IFSW United Nations representatives Sebastian Cordoba, Evelyn Tomaszewski and Anne Deepak attended the UN’s Summit of the Future (as part of the General Assembly High-Level Week) and parallel events advocating urgent action to address inequality, human rights protections, global conflicts and climate change.
The Summit of the Future was a pivotal event where world leaders gathered and adopted the Pact for the Future.
The Pact is an action-focused document comprising 56 specific actions that seek to reinvigorate the 2030 Agenda/ Sustainable Development Goals. It addresses some of the main systemic and structural barriers that have led to the failure to meet any of the Goals. As Secretary-General António Guterres said, “We cannot create a future fit for our grandchildren with a system built by our grandparents.”

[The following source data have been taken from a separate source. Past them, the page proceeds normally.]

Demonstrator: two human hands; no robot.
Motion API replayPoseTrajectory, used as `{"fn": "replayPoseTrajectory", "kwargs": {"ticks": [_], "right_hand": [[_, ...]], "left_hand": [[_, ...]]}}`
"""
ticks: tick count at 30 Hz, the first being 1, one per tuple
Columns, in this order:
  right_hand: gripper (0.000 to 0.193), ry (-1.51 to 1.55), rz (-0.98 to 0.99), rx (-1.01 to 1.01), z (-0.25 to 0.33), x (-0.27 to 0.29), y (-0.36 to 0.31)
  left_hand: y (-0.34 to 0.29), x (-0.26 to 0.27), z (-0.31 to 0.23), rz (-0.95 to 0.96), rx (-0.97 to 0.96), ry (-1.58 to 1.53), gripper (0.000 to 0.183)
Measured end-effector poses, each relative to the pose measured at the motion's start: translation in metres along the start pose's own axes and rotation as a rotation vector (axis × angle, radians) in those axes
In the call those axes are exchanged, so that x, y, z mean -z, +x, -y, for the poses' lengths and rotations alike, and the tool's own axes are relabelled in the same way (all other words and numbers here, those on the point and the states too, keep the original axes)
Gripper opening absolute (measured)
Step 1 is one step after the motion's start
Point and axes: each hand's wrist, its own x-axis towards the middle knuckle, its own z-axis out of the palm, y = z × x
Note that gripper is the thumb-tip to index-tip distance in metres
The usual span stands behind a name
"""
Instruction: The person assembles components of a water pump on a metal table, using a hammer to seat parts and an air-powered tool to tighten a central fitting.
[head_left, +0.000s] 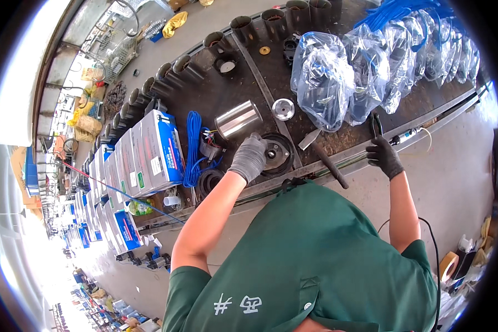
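My left hand [250,157], in a grey glove, has its fingers curled at the left rim of a black round metal part [283,157] with a hub in its middle. The part lies flat at the bench's near edge. A dark-gloved right hand [384,157] of mine is closed around a dark tool that looks like pliers [376,125], pointing away from me. Between my hands a hammer [331,166] lies across the bench edge. Beyond the left hand are a shiny steel cylinder [238,119] and a small silver round part [283,109].
Bagged parts [323,80] in clear plastic line the back right, with blue cable [395,12] above. Dark open tubes [242,27] stand along the far edge. Grey-and-blue boxes [155,152] and a blue cable coil [192,146] are at left. A white-tipped tool [406,136] lies near the right edge.
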Motion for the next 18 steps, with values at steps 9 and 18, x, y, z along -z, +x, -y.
{"fn": "replayPoseTrajectory", "kwargs": {"ticks": [9, 18], "right_hand": [[0.054, 0.035, -0.077, 0.028, -0.022, 0.025, -0.005], [0.054, 0.047, -0.039, 0.037, -0.026, 0.034, 0.005]], "left_hand": [[0.010, 0.006, -0.008, 0.090, 0.010, 0.177, 0.022], [-0.003, 0.008, 0.020, -0.114, -0.040, -0.090, 0.014]]}}
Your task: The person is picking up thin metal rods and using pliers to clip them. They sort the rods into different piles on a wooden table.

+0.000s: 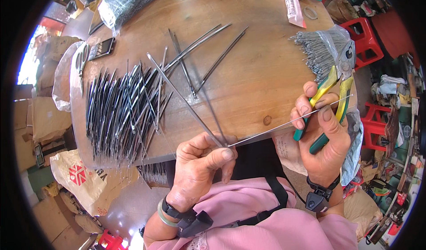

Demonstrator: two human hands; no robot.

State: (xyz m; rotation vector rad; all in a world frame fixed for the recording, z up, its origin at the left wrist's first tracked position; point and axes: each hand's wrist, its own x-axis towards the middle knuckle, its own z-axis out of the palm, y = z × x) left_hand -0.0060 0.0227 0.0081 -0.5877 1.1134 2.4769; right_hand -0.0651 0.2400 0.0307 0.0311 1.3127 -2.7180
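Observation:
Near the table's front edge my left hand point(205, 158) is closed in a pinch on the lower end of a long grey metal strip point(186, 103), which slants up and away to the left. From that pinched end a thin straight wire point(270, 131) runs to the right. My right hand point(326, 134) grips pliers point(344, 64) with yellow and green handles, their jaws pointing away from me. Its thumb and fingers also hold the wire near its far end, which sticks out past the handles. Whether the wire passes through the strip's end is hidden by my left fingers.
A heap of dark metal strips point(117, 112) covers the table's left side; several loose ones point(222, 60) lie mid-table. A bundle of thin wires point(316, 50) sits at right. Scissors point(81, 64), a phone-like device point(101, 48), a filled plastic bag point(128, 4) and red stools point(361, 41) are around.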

Over the past 12 months, IFSW representatives have been deeply involved in the consultation process for the Pact providing numerous written and oral statements across each draft. Our colleague, Charles Mbugua, who represents IFSW to the UN in Nairobi, attended the Civil Society form on SotF in May 2024. The final document, while lacking in the scope and transformational change that is required, does take important steps towards a transition away from fossil fuels, international financial architecture reform and a significant change of UN systems (and most urgently Security Council reform to address its failures in Palestine/Israel and Ukraine).
IFSW UN Representative (Asia-Pacific) Dr Sebastian Cordoba said “The Pact is an important step forward to reinvigorate action and commitments, but we’ve been here before and it must be more than empty promises. The transformation of global governance needs greater specificity and compliance mechanisms. Reinvigorating multilateralism requires transforming UN systems to create a more inclusive space built on partnership and dialogue. Civil Society Organisations/Non-government organisations struggle to engage in meaningful participation in UN processes to make their voices heard. While the Pact has specific actions focusing on this, there is little detail about how this will look in practice. The tragic irony was that the Summit itself perpetuated many issues that lead to limited CSO engagement.”
IFSW UN Representative (Asia-Pacific) Dr Sebastian Cordoba
IFSW UN Representative (North America) Evelyn Tomaszewski said “Action 6 calls for ending poverty (and the strengthening of trust and cohesion): with commitments to promote universal health coverage, increase access to quality, inclusive education and lifelong learning, improved opportunities for decent work for all, and universal access to social protections are all critical to reducing inequalities. To move from words to action – member states must step up and commit fully from a lens of access and equity – to move the PACT from words to action. This is a critical step to a future that is true transformational governance, and moving towards meeting the goals of the SDGs”.
IFSW UN Representative (North America) Anne Deepak said “The Pact, while non-binding and less than what was hoped for does provide a challenge and opportunity to IFSW members through the language that tasks the International Monetary Fund with reviewing the sovereign debt architecture and the call for a framework to measure progress beyond GDP. IFSW can leverage this language to amplify the voices of debtor countries to push for debt reforms and a framework to measure progress beyond GDP grounded in the holistic human rights perspective embedded in the People’s Charter.”
IFSW Global UN Commissioner Priska Fleischlin thanks the team for representing IFSW and with that the national associations and its members. “It is another example of the IFSW UN Commission’s aim to strengthen the collaboration between governments and civil society on a global and national level. As social workers, we are committed to working in partnership and collaboration as we strive towards for a sustainable and socially just world through the actions of the Summit and beyond.”